Breaking Sad: What to Say After Loss, What Not to Say, and When to Just Show Up edited by Shelly Fisher & Jennifer Jones lays out for you what to say when you just don’t know what to say. Loss, grief, bereavement, and sympathy are all complicated emotions and states of being that have the power to bring even the strongest, calmest, and most stoic of us to their knees. When that happens, what are those of us surrounding the bereaved supposed to do? If you’re like me, you stand awkwardly by in fear that you will say the wrong thing or that the words you meant to be kind will somehow be construed the wrong way. Breaking Sad helped me figure out what to do.

Breaking Sad breaks down loss into multiple sections: new loss, sudden loss, loss with time for a good-bye, loss at a tender age, persistent loss, complicated loss, unacknowledged loss, other kinds of loss, and loss and time. It additionally ends with a section of takeaways and an epilogue entitled: “One for the road”. Each section of loss features real stories and real feedback from people who have struggled with each type of loss presented in this book. These personal stories allow readers to gain a better understanding of what the bereaved are feeling.
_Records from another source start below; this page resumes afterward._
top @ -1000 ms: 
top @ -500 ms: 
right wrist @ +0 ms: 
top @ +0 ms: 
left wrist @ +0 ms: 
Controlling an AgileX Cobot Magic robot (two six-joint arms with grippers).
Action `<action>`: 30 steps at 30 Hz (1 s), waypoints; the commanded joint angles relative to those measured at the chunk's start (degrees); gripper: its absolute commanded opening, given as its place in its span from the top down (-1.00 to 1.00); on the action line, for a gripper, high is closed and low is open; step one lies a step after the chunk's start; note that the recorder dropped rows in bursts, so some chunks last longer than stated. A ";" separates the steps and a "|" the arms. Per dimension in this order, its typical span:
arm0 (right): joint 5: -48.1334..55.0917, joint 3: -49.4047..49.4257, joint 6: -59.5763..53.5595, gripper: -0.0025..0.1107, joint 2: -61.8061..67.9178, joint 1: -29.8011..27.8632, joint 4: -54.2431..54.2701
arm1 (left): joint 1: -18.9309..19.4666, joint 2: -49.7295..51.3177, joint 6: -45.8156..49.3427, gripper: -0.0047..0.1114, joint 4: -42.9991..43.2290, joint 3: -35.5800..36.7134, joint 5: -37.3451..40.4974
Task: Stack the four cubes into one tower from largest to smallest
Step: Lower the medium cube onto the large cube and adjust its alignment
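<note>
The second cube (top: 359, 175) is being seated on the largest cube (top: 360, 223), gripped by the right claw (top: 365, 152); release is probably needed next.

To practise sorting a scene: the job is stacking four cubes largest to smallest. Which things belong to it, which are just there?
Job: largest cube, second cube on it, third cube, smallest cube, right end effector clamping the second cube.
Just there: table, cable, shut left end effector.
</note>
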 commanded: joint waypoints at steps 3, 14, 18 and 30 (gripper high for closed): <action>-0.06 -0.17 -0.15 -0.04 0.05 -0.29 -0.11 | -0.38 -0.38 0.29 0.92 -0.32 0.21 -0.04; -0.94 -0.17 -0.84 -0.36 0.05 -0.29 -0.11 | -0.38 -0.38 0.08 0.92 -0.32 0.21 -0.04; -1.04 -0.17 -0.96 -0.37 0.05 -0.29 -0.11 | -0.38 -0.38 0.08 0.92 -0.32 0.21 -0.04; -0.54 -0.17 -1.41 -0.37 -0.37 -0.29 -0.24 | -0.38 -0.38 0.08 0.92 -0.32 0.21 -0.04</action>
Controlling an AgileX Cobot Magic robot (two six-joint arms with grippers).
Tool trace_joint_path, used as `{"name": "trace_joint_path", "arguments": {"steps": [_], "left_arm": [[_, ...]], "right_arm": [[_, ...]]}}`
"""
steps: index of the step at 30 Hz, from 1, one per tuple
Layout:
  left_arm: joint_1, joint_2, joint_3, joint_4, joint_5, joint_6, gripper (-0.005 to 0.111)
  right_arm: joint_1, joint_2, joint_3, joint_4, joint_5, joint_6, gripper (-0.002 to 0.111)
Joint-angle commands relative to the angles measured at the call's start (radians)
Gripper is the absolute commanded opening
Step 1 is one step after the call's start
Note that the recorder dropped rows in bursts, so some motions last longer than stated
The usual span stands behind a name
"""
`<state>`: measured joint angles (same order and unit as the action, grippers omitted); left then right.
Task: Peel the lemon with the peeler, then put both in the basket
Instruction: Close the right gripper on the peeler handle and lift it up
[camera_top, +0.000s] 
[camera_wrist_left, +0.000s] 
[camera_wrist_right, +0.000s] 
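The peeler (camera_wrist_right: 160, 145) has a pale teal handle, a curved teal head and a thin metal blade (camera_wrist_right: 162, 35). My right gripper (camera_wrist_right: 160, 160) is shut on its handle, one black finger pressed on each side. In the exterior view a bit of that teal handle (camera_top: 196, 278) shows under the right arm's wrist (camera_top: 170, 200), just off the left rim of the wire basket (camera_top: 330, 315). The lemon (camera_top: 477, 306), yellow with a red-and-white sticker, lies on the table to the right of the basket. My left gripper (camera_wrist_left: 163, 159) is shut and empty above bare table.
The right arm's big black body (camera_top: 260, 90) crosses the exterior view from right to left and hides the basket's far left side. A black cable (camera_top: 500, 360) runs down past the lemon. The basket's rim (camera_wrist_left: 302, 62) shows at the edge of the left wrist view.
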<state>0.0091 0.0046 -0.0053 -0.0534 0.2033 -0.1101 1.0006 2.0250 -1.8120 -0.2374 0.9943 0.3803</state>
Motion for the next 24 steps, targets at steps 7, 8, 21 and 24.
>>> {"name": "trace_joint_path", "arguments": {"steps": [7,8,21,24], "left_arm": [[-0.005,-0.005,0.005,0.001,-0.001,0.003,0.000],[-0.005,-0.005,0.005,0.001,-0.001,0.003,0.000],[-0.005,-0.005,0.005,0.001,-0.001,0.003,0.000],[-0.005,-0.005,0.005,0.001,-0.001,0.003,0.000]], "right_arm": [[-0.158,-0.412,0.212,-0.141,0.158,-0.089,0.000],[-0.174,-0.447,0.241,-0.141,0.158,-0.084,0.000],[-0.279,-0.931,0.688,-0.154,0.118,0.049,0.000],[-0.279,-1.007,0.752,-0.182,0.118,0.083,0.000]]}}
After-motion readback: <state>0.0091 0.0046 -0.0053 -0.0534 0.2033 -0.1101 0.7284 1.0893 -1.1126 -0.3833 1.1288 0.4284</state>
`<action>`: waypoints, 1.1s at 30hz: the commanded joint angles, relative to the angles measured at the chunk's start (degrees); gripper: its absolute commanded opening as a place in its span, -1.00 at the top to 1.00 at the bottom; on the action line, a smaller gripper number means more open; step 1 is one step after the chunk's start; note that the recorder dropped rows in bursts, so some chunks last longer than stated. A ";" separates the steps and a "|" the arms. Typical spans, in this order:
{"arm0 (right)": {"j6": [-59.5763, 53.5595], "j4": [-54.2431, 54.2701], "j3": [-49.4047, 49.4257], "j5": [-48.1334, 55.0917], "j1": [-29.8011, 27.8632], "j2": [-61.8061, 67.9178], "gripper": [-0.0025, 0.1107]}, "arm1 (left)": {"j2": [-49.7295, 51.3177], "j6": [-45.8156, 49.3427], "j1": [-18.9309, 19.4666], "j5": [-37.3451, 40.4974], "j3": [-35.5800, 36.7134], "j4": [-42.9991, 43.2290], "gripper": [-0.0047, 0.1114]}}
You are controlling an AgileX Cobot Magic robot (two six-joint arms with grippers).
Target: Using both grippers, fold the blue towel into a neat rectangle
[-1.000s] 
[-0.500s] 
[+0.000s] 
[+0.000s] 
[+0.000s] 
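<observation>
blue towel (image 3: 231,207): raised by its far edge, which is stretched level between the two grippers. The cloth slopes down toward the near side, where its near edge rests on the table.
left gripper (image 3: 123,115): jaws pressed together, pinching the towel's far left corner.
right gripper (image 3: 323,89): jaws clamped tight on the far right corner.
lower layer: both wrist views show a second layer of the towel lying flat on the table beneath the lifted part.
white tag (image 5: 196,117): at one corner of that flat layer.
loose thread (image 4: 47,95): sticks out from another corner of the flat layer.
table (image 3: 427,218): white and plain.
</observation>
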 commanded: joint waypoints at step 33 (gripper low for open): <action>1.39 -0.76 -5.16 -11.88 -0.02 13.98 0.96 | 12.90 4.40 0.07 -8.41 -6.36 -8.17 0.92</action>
Each story further shows to highlight how people all grieve differently as what comforts one person only proves to irritate another. Grieving with a sudden loss versus a loss with time for a good-bye necessitates mourners to comfort the bereaved in different ways.

The part that I found the most helpful were the suggestions from survivors about how to comfort them. These suggestions are broken down into four sections: best thing someone did or said, worst thing someone did or said, advice for someone going through a similar experience, and advice for those surrounding the bereaved. Reading about such a wide variety of loss coupled with the suggestions from the survivors gave me a well-rounded look into how I should approach someone when they’re going through a loss. This book helped me work through my own grief and helped me become more comfortable when it comes to offering support and caring for people when they’re struggling through their own grief.

In addition to giving me real-life examples and ways to comfort others, this book also helped me work through grief of my own. Being able to read through situations that were similar to mine helped me realize that the emotions that I have felt, both in the past and the present, are normal and valid and that there is no right way to grieve. Having someone say those things to your face are one thing, but being able to read multiple accounts of people going through the same process is another. Everyone grieves in their own way, just like everyone expresses their sympathy and grief towards another in a different way. We’re all human beings. This book continuously reminded me to live in a place of kindness and understanding towards others because we truly have no idea what could be living under the surface. Be kind to everyone because you have no idea the battles waging within.

This book by no means captures all types of loss, all stages of grief, and even all the different ways that sympathy can be extended towards the bereaved. Read this as more of a guidebook, a collection of signs, that can help guide you towards what to say and how to act.